In the same way, husbands ought to love their wives as their own bodies. He who loves his wife loves himself. After all, no one ever hated his own body, but he feeds and cares for it, just as Christ does the church. (Ephesians 5:28-

29)

He FEEDS and CARES for it just like Christ does the church? This scriptural analogy here is showing husbands “how to love their wives” – in the same way Christ would feed and care for his church. Wow! It is a big responsibility and sometimes a challenging one at that, but God designed husbands for this purpose in marriage.
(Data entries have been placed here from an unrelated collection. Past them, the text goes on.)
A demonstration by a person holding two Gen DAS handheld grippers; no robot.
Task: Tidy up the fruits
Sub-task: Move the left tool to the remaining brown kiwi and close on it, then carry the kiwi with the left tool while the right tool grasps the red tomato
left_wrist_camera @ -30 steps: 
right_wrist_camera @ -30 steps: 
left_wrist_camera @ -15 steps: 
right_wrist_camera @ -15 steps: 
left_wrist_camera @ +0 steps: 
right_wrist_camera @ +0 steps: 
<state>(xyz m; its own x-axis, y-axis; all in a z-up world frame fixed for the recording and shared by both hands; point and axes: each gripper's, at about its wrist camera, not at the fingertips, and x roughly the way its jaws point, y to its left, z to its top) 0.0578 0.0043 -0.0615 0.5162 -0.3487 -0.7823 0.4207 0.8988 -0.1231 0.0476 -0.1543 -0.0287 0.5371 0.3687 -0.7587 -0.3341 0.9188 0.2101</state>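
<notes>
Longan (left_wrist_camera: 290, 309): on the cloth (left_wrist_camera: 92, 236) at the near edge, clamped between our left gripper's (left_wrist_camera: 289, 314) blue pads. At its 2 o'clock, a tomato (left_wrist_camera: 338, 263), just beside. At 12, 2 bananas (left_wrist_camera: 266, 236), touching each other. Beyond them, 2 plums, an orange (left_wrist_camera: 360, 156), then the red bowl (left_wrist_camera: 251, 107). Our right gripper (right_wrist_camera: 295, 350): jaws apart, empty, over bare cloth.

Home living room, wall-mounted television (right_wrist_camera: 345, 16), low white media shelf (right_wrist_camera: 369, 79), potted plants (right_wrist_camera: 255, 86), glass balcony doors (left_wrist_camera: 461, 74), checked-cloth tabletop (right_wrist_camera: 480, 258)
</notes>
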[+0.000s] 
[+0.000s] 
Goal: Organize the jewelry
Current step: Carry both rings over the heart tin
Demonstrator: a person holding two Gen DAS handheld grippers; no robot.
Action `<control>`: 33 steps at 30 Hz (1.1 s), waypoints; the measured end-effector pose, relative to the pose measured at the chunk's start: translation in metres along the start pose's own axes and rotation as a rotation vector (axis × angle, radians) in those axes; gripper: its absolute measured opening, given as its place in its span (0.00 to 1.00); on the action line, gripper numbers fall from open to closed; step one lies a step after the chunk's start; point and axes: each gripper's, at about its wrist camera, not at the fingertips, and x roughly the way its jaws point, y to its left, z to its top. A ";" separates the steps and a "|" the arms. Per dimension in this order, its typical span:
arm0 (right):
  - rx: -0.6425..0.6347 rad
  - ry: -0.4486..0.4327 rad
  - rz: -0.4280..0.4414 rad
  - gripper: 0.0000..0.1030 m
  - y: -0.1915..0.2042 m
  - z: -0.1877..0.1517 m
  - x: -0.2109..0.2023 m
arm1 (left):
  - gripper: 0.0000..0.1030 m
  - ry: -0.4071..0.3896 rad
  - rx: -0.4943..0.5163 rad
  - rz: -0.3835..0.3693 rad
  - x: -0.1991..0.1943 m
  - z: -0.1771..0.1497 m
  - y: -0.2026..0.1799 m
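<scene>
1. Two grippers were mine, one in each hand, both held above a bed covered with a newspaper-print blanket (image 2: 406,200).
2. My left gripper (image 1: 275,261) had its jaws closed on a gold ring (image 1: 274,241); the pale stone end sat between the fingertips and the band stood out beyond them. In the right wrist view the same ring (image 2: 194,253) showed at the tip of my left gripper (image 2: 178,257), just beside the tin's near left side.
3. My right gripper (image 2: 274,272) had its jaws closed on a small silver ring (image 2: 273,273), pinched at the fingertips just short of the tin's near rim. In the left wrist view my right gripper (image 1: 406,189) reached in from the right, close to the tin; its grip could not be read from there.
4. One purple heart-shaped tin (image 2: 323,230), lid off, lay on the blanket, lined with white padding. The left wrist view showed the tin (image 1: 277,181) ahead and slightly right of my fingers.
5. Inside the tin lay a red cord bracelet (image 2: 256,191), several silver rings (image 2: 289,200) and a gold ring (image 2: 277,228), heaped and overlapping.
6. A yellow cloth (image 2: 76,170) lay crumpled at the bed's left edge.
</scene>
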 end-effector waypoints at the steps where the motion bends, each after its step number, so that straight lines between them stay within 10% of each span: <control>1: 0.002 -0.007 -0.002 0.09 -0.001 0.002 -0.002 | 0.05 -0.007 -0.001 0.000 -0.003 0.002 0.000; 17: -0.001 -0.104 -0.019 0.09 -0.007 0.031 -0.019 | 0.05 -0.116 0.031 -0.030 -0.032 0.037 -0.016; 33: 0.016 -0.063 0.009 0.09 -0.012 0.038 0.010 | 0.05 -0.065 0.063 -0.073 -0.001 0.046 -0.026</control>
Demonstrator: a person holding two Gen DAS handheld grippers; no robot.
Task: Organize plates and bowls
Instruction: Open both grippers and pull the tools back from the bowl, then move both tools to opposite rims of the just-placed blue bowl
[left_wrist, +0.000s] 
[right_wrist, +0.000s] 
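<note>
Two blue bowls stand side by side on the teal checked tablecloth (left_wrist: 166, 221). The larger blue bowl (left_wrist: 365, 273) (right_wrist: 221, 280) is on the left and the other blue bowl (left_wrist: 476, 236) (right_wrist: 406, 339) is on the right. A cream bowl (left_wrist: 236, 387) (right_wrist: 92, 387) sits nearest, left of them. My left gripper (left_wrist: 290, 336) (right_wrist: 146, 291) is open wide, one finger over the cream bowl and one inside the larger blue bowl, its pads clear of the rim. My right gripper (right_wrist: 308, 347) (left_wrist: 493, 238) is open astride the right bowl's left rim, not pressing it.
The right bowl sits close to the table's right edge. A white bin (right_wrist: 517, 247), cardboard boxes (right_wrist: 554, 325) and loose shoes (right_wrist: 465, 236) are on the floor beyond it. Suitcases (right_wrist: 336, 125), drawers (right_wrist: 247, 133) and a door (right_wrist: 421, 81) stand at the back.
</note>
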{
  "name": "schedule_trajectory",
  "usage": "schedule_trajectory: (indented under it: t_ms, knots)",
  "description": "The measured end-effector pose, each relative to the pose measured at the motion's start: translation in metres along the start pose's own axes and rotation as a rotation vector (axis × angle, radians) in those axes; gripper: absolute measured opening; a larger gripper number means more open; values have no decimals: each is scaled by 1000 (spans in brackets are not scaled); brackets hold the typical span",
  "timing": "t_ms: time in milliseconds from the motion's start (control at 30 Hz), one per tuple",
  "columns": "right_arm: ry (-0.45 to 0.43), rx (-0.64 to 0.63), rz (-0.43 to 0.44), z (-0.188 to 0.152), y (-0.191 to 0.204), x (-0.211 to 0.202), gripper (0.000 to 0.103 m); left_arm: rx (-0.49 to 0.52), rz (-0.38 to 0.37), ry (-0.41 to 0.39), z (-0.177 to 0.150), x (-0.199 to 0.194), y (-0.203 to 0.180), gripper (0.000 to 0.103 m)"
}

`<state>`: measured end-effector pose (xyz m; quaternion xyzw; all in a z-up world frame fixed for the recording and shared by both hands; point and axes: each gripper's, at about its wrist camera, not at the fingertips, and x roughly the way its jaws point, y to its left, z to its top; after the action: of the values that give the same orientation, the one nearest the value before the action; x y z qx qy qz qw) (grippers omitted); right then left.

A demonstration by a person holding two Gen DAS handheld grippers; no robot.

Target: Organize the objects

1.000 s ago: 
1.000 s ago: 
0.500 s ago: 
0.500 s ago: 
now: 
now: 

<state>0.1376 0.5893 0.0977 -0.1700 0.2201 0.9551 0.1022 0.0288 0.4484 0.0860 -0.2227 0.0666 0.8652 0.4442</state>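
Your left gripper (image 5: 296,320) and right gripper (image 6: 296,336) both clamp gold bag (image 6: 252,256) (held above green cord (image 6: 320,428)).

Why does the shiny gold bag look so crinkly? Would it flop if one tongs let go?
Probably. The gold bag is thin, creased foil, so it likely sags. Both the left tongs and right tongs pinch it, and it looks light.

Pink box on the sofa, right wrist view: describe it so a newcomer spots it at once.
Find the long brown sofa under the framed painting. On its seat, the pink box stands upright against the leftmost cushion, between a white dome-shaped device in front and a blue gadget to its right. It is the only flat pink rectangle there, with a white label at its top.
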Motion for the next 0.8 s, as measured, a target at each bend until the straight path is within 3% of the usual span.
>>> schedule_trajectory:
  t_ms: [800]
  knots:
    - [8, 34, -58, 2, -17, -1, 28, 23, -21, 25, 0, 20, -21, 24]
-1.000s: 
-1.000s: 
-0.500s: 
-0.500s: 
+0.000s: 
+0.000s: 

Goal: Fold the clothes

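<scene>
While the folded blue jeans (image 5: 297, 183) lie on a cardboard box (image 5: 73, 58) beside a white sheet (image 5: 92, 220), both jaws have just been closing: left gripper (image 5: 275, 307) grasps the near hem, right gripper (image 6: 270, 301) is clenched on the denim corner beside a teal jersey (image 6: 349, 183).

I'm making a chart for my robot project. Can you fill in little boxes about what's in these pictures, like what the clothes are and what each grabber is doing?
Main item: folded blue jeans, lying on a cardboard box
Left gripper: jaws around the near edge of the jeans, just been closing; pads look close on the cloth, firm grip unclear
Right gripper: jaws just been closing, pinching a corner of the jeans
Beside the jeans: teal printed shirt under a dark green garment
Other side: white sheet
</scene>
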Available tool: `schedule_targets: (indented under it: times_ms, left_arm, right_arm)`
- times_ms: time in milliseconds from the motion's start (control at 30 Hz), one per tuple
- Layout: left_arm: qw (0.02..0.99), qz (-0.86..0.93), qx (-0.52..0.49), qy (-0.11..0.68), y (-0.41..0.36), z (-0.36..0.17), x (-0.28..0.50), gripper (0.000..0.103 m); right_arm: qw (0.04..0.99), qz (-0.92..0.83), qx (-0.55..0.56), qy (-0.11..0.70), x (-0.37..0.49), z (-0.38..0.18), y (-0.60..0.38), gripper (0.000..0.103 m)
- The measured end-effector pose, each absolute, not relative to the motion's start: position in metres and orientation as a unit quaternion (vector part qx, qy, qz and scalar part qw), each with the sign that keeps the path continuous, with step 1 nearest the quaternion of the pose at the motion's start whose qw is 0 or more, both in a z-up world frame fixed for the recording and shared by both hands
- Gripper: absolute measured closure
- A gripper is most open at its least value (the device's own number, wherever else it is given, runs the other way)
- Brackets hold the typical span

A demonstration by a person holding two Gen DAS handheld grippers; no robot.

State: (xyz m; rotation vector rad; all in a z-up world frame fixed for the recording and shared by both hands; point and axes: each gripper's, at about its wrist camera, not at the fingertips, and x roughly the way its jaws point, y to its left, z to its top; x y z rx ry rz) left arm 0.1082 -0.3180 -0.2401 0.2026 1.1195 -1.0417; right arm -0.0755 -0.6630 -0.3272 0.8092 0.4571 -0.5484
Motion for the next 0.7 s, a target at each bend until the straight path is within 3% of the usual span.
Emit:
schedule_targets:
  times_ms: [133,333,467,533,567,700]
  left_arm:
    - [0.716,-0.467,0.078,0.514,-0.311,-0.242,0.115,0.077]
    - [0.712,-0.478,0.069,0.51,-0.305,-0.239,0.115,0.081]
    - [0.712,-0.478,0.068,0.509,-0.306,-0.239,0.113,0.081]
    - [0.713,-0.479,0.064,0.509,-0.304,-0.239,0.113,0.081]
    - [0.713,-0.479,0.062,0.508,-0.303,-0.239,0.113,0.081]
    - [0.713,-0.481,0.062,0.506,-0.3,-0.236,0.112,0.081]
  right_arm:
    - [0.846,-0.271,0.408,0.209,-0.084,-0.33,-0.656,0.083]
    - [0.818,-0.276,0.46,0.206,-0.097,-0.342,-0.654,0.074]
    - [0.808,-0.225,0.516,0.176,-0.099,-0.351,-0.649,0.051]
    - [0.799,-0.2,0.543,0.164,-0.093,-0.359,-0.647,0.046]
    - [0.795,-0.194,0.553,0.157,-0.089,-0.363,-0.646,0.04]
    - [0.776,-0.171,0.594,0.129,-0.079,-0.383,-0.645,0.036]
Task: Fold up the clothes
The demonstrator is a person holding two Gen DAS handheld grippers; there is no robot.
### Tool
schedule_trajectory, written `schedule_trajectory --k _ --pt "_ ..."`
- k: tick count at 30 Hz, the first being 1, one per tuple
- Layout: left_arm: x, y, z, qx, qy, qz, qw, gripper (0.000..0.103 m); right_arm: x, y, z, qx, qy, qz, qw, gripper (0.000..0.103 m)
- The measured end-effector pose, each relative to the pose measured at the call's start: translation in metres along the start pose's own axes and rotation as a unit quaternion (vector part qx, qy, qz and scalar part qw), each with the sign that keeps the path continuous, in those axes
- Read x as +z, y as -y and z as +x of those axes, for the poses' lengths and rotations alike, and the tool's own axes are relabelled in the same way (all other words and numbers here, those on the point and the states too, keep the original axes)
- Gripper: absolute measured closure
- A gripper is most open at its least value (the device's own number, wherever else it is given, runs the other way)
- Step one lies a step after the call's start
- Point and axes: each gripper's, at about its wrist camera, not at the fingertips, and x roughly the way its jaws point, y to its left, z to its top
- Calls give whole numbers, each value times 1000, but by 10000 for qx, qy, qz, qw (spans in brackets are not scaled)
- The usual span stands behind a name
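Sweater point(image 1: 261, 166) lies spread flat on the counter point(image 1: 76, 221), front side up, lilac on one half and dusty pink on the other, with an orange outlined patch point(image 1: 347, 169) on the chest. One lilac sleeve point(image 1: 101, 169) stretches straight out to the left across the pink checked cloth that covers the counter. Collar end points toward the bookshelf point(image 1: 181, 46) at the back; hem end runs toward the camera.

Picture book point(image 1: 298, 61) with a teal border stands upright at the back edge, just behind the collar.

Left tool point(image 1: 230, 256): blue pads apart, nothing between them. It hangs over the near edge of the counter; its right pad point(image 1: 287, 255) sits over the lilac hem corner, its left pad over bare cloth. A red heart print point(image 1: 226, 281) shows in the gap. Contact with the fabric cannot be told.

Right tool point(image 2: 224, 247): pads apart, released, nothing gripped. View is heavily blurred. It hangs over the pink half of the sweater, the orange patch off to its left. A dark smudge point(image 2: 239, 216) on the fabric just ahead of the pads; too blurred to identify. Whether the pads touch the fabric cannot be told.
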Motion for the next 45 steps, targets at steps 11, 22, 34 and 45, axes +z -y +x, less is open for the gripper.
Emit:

If a husband is not respecting his wife in the way he should, then could it be because he is not respecting himself? Usually this means a husband is mistreating himself somehow with too much work, or too much womanizing, or too much pornography, or too much drugs, or too much alcohol, or too much resentment, too much selfishness, too much control over his wife, or too much bitterness from within.

All of these things would keep a husband from truly respecting and caring for his wife properly. If we don’t love ourselves, how can we love another?

Respect is a principle that supports and sustains many aspects of marriage. If a husband respects and regards his wife with high esteem it will make her feel good about her role as a woman and of being his wife. Marriage will undoubtedly have its troubles, but if you remember the principle “to treat your wife the way you would like to be treated” then most marriage problems can be resolved amicably before they get out of hand.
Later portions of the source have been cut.